Juego de espejos
Hace poco, recordando con un amigo las mejores películas que tratasen sobre películas, me topé con Cautivos del Mal, una de las cimas del cine en blanco y negro (se filmó calculadamente así, con los viejos colores primordiales, en medio de la invasión de colorines que por entonces capitaneaba la Metro) del Hollywood clásico, y a mi parecer, es la obra más honda, atrevida y vigorosa de Vicente Minelli, que se vació aquí en un filme que uno se atreve a adjetivar, amparado en la elegancia de su construcción y en su refinado acabamiento, como perfecto, de esa especie tan escasa a los que el paso del tiempo (se rodó en 1951) no sólo no erosiona, sino que les añade, como el roce de una piel de gamuza a las viejas maderas nobles, más y más brillo, más y más luz escondida. Es Cautivos del mal una de esas películas mágicas que, aunque se hayan visto decenas de veces, siempre se ven por primera vez.

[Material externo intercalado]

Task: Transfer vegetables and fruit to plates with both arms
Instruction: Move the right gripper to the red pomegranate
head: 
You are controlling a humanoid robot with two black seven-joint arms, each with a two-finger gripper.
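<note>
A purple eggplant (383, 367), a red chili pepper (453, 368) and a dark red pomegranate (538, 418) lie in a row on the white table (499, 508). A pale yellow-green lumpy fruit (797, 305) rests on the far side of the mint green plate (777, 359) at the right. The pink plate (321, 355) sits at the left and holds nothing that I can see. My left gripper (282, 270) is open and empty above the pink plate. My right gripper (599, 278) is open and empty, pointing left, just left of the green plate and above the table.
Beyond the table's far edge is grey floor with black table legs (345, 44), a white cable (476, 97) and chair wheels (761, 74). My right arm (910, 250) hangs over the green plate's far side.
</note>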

Hay dentro de esta maravilla un reparto portentoso en el que Lara Turner, Dick Powell, Walter Pidgeon y Gloria Graham escoltan a un Kirk Douglas en estado de furia desatada y embarcado en una peligrosísima (pero resuelta con un talento inmenso), composición retórica y barroca, casi energuménica, de gran cinismo jalonado por calambres de alta tensión dramática. Juega el gran Douglas (de algún modo hay que distinguirlo del pequeño Douglas, un tío muy listo) a la sobreactuación con una fuerza punzante y explosiva, con la que nos arrastra a la cumbre de su noble y arriesgada composición de un productor en aquel Hollywood tan complicado, tipo donde entrevemos, adosado a su tormentosa, desalmada y sin embargo cautivadora personalidad, un prototipo de productor-creador en las antípodas del, ahora en boga epidémica, productor-parásito.

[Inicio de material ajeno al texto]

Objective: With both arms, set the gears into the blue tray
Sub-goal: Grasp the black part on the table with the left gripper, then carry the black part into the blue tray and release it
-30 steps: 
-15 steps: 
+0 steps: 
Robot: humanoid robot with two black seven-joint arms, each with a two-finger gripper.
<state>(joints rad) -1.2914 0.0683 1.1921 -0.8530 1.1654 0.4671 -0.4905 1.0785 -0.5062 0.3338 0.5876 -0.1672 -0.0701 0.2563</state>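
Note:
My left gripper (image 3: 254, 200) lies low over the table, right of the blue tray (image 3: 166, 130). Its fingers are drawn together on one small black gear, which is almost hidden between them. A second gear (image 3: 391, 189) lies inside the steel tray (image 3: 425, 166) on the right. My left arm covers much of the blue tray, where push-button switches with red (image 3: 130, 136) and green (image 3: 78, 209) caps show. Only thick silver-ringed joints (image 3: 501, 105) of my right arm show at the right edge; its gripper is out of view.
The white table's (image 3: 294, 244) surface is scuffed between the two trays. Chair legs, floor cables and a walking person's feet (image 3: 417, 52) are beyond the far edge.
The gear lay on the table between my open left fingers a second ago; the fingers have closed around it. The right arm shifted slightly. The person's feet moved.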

Dentro del personaje Jonathan Shields, Kirk Douglas apretó los rasgos de productores del viejo Hollywood, pero cuentan que la mayor aportación al personaje proviene de la síntesis de dos eminentes personajes de muy diferente carácter, el férreo y apacible Irving Thalberg y el genial aventurero y deleznable patrón David O’Selznick, pues en las películas que ambos crearon hay algo cercano a lo que en Cautivos del mal llaman el sello de Shields, la marca de fábrica elevada a ingrediente medular de la obra de arte fabricada. Los célebres toques que Thalberg y O’Selznick imprimían a sus obras eran más que hierros de su corral: eran carriles de una aventura creadora de lenguaje cinematográfico.
Dijo la navaja de afeitar que Billy Wilder tenía en la boca que los productores actuales, salvo pocos, son un club de intrusos. Un tipo entra en una librería, ve colas para comprar una novela nueva, se la lleva, se la da la más idiota de sus hijas, ésta le dice que es estupenda, telefonea al editor para adquirir una opción de filmación, llama a su primo bróker para que le busque un crédito y un mánager de televisión en paro al que entrega el libro con un papelito anotado con la pasta (por supuesto, ajena) que puede gastar, se va a casa, a los seis meses se estrena la película y el sujeto sale de una limusina para leer su nombre en las letras grandes de los créditos. Wilder creía que el noventa por ciento de las películas ahora se hacen así, pero el viejo vienés siempre fue un ser generoso: su porcentaje se queda corto.
En El último magnate, además de leer a Scott Fitzgerald, uno se entera de la complejidad de su personaje, inspirado en Thalberg. Hay muchos libros que cuentan la creación de Lo que el viento se llevó y todos los protagoniza O’Selznick. Se entra así en cumbres de cine escalado por sus rampas industriales, esas en las que el Jonathan Shields de Kirk Douglas pone su sello de productor creador.